Als einen Grund für den starken Trend hin zur Feuerbestattung vermutet der Bochumer Bestatter Carsten Spiekermann die hohen Gebühren in Bochum, eine der teuersten Städte auf diesem Gebiet. Ein pflegefreies Urnenwiesengrab kostet in Bochum 1920 Euro, ein pflegefreies Rasengrab mit einem Sarg aber 2970 Euro.
In Essen zum Beispiel liegen diese Gebühren bei 1250 Euro für die Urne beziehungsweise 1800 Euro für den Sarg.
Bestattungskultur im Wandel
Peter Dittert, bei der Stadt für die Friedhöfe zuständig, sieht einen weiteren Grund in gesamtgesellschaftlichen Veränderungen: Viele würden aus beruflichen Gründen wegziehen – und eine Grabpflege erfordert Geld, Zeit und Nähe. Nicht von ungefähr ist die häufigste Grabform bei Urnen die anonyme.
Weniger Einnahmen und Friedhofsflächen
Durch den Trend hin zur Urne hat nicht nur die Sargindustrie, sondern auch die Stadt weniger Einnahmen. „Längerfristig planen wir, weniger Friedhofsflächen vorzuhalten“, so die Stadt.
Gleichzeitig werden Kolumbarien (mehrstöckige Grabkammern für Urnen) ausgebaut. „Wir möchten 2016 in Werne ein Kolumbarium errichten“, sagt Peter Dittert von der Stadt. Zudem werden bereits bestehende Kolumbarien noch erweitert – in Höntrop, am Hauptfriedhof und in Weitmar an der Heinrich-König-Straße. Noch in diesem Jahr werden die Bauarbeiten in Auftrag gegeben, 2016 dann begonnen.
„Unsere Bestattungskultur ist im Wandel“, sagt Hans-Gerd Frerix, Vorsitzender des Bochumer Bestatterverbandes, wo 21 der gut 40 Betriebe organisiert sind. Sein Betrieb „Backs + Förster“ stellt sechs Sargmodelle aus – aber ein Vielfaches an Urnen. Er berichtet, dass erst vor kurzem ein großer auswärtiger Sarghersteller insolvent wurde. Zwar werden weiter viele Särge benötigt, weil die Leichen nur im Sarg verbrannt werden, aber die Modelle sind dann nicht mehr so hochwertig. „Die Anzahl der ausgestellten Eichensärge in den Betrieben ist zurückgegangen“, vermutet Frerix. Die sinkende Nachfrage nach edlen Särgen öffnet Raum für Besonderheiten. Bestatter Spiekermann bietet einen Sarg mit VfL-Bochum-Dekor und eine Urne mit Stadion-Schriftzug an. Mehrfach habe er das verkauft, sagt er.

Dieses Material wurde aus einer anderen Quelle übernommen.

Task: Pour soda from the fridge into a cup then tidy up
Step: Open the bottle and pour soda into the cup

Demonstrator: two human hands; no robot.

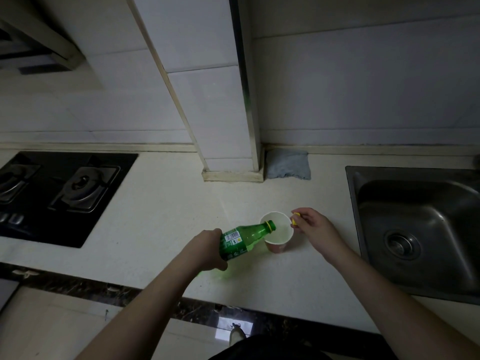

Durch den Trend hin zur Urne hat nicht nur die Sargindustrie, sondern auch die Stadt weniger Einnahmen. „Längerfristig planen wir, weniger Friedhofsflächen vorzuhalten“, teilte die Stadt mit. Die günstigste Bestattungsart ist übrigens die anonyme Sammelbestattung. Sie kostet 438 Euro. Dabei erfahren die Angehörigen aber weder an welcher Stelle noch an welchem Datum die Beisetzung erfolgt.